L’assedio di Sarajevo, il più lungo nella storia della guerra moderna, proseguì fino al Natale 1995 -1.425 giorni in tutto-, con un bilancio di quasi 14mila morti tra cui circa 5.500 civili, inclusi moltissimi bambini.
Dopo il conflitto, Divjak scoprirà che la Sarajevo multiculturale e multietnica per cui aveva combattuto, era destinata a morire per vizio politico di appartenenza, a completare una pulizia etnica meno violenta ma più generalizzata.
Alla fine della guerra, diede le dimissioni da generale dell’esercito bosniaco, in disaccordo con il nazionalismo musulmano del presidente della Bosnia ed Erzegovina Izetbegovic.
E lui scelse opporvisi culturalmente, dedicandosi alle nuove generazioni. L’Associazione «L’istruzione costruisce la Bosnia Erzegovina», impegnata nel sostegno a formazione di bambini e ragazzi orfani e di famiglie povere. Grazie a lui, oltre 50mila tra orfani di guerra, figli di veterani, famiglie povere e rom hanno ottenuto borse di studio per proseguire la propria formazione, anche nelle zone di campagna più colpite dal conflitto.

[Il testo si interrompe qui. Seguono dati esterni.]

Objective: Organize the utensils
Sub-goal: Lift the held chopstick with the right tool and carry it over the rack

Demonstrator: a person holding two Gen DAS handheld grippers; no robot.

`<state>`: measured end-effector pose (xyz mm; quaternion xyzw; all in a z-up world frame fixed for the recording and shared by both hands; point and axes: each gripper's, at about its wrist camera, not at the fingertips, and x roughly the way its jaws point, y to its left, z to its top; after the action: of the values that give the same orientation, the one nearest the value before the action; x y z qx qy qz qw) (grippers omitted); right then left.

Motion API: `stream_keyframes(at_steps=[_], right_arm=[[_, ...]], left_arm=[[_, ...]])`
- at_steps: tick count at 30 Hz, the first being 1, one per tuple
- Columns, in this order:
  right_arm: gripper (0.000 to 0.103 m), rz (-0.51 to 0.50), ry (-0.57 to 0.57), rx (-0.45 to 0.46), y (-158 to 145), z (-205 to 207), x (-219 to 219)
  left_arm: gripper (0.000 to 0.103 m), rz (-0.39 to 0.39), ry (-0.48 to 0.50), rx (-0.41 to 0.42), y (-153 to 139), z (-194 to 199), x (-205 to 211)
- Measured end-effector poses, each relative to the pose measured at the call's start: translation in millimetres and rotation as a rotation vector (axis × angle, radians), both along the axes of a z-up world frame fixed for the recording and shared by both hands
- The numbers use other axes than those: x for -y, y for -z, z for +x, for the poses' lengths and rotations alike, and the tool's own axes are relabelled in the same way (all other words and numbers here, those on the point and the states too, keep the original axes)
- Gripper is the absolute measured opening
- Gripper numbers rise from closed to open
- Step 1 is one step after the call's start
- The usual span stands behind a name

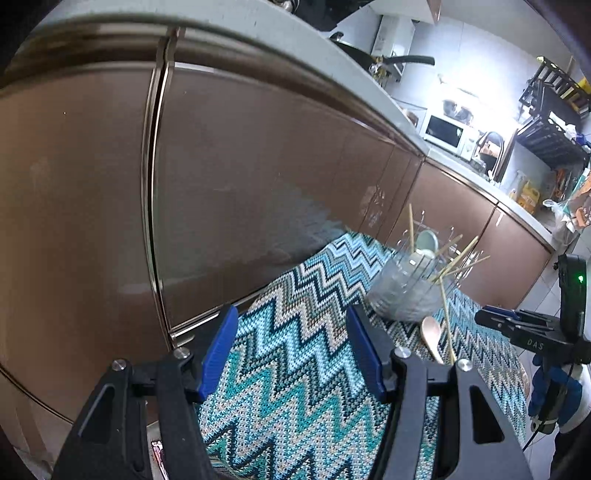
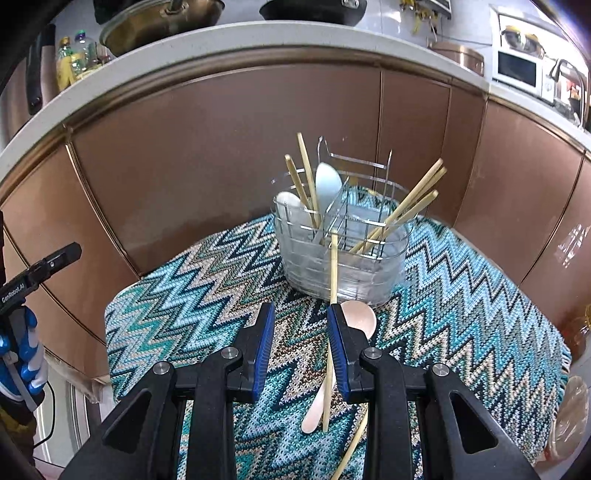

Dovette anche fare i conti con la giustizia serba, che ne chiese l’estradizione per il suo presunto ruolo nell’attacco di un convoglio dell’esercito jugoslavo a Sarajevo, da cui si è sempre difeso specificando di aver ordinato lo stop all’operazione. Fieramente anti-nazionalista, Divjak era considerato un traditore da frange ultra-nazionaliste in Serbia e in Republika Srpska, la ‘Entità’ serbo bosniaca inventata a Dayton, Usa, per un cessate il fuoco che poi fu elevato al rango di Pace, da allora sopravvive arzigogolata e traballante nell’incapacità interna e internazionale di ripensarla.
Dal sito dell’Osservatorio Balcani e Caucaso. Divjak generale, diceva che da piccolo avrebbe voluto studiare psicologia per capire come mai certa gente avesse tanta voglia di ammazzare. Poi, tempi di maschilismo di Stato: «Sì, i miei uomini hanno difeso Sarajevo, ma sono le donne che l’hanno salvata».
Sull’HuffPost Ivan Butina, italo-bosniaco di Sarajevo che vive oggi a New York: «Dopo la guerra, le varie comunità in Bosnia si sono sempre più mono-etnicizzate. C’è un immenso bisogno di riscoprire personaggi come Divjak. I partiti in Bosnia continuano a essere basati sull’etnia, ed è questa politica nazionalista che rende il Paese immobile». Sulla pagina della ong da lui creta sono i suoi ragazzi -quelli che ha aiutato a studiare- a fare una promessa:
«La tua eredità e la tua dedizione al popolo bosniaco non saranno mai dimenticate. Ora tocca a noi continuare il lavoro e vivere con il tuo esempio».